• YOUR TASK:
What is needed is an exact copy of every entry below.

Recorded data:
**********
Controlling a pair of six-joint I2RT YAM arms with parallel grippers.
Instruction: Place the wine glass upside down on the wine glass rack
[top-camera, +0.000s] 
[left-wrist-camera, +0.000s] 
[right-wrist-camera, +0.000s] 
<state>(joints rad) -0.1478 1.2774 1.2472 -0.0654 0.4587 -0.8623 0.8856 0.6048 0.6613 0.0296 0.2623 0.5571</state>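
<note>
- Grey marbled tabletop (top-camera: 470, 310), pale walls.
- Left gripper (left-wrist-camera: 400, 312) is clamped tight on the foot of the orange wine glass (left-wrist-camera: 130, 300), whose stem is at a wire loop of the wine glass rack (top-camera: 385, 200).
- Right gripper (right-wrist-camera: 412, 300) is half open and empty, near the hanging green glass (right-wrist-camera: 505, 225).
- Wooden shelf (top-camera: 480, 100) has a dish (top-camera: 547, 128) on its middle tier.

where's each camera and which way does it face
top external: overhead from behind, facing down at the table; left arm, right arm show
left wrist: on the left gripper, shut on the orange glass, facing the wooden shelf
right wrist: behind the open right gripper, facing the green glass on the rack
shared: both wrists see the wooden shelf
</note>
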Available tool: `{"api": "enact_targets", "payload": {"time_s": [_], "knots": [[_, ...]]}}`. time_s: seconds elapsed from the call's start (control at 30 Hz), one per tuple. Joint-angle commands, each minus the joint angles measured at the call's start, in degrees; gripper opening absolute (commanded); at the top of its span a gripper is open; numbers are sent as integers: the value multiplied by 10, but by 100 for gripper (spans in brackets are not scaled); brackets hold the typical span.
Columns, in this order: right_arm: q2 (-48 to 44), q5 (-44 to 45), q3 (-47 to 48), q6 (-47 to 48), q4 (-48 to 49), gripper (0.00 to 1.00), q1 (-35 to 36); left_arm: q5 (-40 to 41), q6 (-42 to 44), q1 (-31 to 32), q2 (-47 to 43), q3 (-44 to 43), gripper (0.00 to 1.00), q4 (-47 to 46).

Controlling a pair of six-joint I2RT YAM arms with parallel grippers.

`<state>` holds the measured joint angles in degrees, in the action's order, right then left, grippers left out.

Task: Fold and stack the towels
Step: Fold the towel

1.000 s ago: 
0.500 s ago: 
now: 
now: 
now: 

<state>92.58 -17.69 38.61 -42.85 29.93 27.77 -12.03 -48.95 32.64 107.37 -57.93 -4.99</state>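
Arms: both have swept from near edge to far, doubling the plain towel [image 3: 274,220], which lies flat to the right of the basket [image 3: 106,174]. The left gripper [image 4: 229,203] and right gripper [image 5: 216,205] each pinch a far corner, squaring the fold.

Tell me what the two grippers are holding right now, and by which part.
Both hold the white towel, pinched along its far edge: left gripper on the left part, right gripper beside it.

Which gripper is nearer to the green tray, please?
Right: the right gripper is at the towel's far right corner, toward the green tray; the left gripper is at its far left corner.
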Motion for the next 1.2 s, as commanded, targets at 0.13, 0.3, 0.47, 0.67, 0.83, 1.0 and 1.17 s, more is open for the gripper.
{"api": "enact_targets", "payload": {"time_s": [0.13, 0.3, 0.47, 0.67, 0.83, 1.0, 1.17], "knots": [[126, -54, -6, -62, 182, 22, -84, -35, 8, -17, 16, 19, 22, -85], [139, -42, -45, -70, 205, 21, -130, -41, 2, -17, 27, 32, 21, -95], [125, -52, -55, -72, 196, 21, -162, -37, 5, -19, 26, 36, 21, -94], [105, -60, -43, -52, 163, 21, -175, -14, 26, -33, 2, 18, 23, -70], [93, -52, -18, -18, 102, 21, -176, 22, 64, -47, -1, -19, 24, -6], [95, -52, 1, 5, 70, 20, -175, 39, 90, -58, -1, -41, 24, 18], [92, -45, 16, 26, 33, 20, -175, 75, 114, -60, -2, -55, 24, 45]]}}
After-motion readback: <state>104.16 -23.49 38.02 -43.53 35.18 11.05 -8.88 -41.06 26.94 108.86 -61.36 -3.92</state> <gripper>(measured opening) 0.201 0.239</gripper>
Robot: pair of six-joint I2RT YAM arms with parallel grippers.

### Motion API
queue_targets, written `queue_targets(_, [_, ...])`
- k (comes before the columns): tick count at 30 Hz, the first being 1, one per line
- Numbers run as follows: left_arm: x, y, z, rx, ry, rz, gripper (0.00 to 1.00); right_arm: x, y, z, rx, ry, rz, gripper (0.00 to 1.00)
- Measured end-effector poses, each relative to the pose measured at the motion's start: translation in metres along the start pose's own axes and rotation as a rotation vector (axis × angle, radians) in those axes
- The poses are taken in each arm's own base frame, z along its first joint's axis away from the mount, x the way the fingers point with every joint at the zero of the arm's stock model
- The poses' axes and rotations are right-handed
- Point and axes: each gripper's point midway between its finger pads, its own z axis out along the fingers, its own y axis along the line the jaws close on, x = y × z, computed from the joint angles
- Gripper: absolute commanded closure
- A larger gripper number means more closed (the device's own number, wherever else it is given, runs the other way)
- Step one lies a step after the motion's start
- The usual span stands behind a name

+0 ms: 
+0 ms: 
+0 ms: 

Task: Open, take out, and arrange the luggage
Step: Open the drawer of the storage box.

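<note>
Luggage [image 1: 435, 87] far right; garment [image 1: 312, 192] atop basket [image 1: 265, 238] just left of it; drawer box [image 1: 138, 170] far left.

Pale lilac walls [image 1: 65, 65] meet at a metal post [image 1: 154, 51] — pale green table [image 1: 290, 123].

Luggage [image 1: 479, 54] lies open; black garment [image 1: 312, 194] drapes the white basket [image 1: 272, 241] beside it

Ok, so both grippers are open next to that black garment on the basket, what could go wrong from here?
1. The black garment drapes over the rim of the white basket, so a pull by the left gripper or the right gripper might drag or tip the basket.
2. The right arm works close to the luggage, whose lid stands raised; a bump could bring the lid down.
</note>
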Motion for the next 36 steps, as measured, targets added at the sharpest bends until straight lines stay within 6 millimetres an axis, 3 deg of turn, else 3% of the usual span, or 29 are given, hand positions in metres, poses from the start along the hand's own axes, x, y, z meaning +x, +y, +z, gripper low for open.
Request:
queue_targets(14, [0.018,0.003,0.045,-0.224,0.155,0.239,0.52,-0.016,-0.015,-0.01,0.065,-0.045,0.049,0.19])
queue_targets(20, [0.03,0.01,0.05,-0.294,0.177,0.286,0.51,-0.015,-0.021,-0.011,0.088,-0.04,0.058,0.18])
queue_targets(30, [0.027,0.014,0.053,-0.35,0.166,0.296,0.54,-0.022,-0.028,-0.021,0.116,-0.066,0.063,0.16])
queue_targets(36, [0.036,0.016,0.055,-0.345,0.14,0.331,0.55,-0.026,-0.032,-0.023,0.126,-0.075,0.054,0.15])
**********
• REPLY:
Controlling a pair of six-joint I2RT YAM arms with parallel grippers.
Instruction: Place the wine glass upside down on the wine glass rack
[top-camera, +0.000s] 
[left-wrist-camera, +0.000s] 
[right-wrist-camera, +0.000s] 
<state>(joints rad) -0.1478 1.2774 1.2472 -0.0654 0.4587 -0.8623 0.8856 0.6048 0.6613 0.0296 0.2623 0.5571</state>
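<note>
- Grey marbled tabletop (top-camera: 470, 310), pale walls.
- Left gripper (left-wrist-camera: 400, 312) is clamped tight on the foot of the orange wine glass (left-wrist-camera: 130, 300), whose stem is at a wire loop of the wine glass rack (top-camera: 385, 200).
- Right gripper (right-wrist-camera: 412, 300) is half open and empty, near the hanging green glass (right-wrist-camera: 505, 225).
- Wooden shelf (top-camera: 480, 100) has a dish (top-camera: 547, 128) on its middle tier.

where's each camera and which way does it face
top external: overhead from behind, facing down at the table; left arm, right arm show
left wrist: on the left gripper, shut on the orange glass, facing the wooden shelf
right wrist: behind the open right gripper, facing the green glass on the rack
shared: both wrists see the wooden shelf
</note>
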Available tool: `{"api": "enact_targets", "payload": {"time_s": [_], "knots": [[_, ...]]}}`. time_s: seconds elapsed from the call's start (control at 30 Hz), one per tuple. Joint-angle commands, each minus the joint angles measured at the call's start, in degrees; gripper opening absolute (commanded); at the top of its span a gripper is open; numbers are sent as integers: the value multiplied by 10, but by 100 for gripper (spans in brackets are not scaled); brackets hold the typical span.
Columns, in this order: right_arm: q2 (-48 to 44), q5 (-44 to 45), q3 (-47 to 48), q6 (-47 to 48), q4 (-48 to 49), gripper (0.00 to 1.00), q1 (-35 to 36); left_arm: q5 (-40 to 41), q6 (-42 to 44), q1 (-31 to 32), q2 (-47 to 43), q3 (-44 to 43), gripper (0.00 to 1.00), q4 (-47 to 46).

Controlling a pair of six-joint I2RT YAM arms with parallel grippers.

`<state>` holds the measured joint angles in degrees, in the action's order, right then left, grippers left out.

Task: Fold and stack the towels
Step: Fold the towel

1.000 s ago: 
0.500 s ago: 
now: 
now: 
now: 

<state>92.58 -17.69 38.61 -42.85 29.93 27.77 -12.03 -48.95 32.64 107.37 -57.93 -4.99</state>
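Arms: both have swept from near edge to far, doubling the plain towel [image 3: 274,220], which lies flat to the right of the basket [image 3: 106,174]. The left gripper [image 4: 229,203] and right gripper [image 5: 216,205] each pinch a far corner, squaring the fold.

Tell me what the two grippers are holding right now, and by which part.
Both hold the white towel, pinched along its far edge: left gripper on the left part, right gripper beside it.

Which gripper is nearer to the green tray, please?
Right: the right gripper is at the towel's far right corner, toward the green tray; the left gripper is at its far left corner.
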Motion for the next 1.2 s, as commanded, targets at 0.13, 0.3, 0.47, 0.67, 0.83, 1.0 and 1.17 s, more is open for the gripper.
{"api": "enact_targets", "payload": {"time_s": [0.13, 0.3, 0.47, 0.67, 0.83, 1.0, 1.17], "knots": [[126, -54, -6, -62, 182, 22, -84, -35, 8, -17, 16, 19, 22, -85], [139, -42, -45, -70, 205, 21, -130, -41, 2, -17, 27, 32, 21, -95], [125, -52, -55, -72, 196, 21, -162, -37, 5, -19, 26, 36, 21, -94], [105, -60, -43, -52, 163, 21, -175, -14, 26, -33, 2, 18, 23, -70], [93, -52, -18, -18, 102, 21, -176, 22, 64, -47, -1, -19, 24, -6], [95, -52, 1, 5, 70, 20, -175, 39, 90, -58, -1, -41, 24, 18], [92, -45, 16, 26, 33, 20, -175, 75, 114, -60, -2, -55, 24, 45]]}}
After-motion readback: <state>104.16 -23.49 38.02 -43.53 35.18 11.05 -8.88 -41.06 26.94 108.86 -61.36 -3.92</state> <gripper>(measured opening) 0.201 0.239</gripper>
Robot: pair of six-joint I2RT YAM arms with parallel grippers.

### Motion API
queue_targets, written `queue_targets(_, [_, ...])`
- k (comes before the columns): tick count at 30 Hz, the first being 1, one per line
- Numbers run as follows: left_arm: x, y, z, rx, ry, rz, gripper (0.00 to 1.00); right_arm: x, y, z, rx, ry, rz, gripper (0.00 to 1.00)
- Measured end-effector poses, each relative to the pose measured at the motion's start: translation in metres along the start pose's own axes and rotation as a rotation vector (axis × angle, radians) in those axes
- The poses are taken in each arm's own base frame, z along its first joint's axis away from the mount, x the way the fingers point with every joint at the zero of the arm's stock model
- The poses' axes and rotations are right-handed
- Point and axes: each gripper's point midway between its finger pads, its own z axis out along the fingers, its own y axis along the line the jaws close on, x = y × z, computed from the joint angles
- Gripper: absolute commanded closure
- A larger gripper number means more closed (the device's own number, wherever else it is given, runs the other way)
- Step one lies a step after the motion's start
- The usual span stands behind a name

+0 ms: 
+0 ms: 
+0 ms: 

Task: Open, take out, and arrange the luggage
Step: Open the drawer of the storage box.

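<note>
Luggage [image 1: 435, 87] far right; garment [image 1: 312, 192] atop basket [image 1: 265, 238] just left of it; drawer box [image 1: 138, 170] far left.

Pale lilac walls [image 1: 65, 65] meet at a metal post [image 1: 154, 51] — pale green table [image 1: 290, 123].

Luggage [image 1: 479, 54] lies open; black garment [image 1: 312, 194] drapes the white basket [image 1: 272, 241] beside it

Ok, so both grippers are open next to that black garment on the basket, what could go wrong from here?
1. The black garment drapes over the rim of the white basket, so a pull by the left gripper or the right gripper might drag or tip the basket.
2. The right arm works close to the luggage, whose lid stands raised; a bump could bring the lid down.
</note>
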Motion for the next 36 steps, as measured, targets added at the sharpest bends until straight lines stay within 6 millimetres an axis, 3 deg of turn, else 3% of the usual span, or 29 are given, hand positions in metres, poses from the start along the hand's own axes, x, y, z meaning +x, +y, +z, gripper low for open.
Request:
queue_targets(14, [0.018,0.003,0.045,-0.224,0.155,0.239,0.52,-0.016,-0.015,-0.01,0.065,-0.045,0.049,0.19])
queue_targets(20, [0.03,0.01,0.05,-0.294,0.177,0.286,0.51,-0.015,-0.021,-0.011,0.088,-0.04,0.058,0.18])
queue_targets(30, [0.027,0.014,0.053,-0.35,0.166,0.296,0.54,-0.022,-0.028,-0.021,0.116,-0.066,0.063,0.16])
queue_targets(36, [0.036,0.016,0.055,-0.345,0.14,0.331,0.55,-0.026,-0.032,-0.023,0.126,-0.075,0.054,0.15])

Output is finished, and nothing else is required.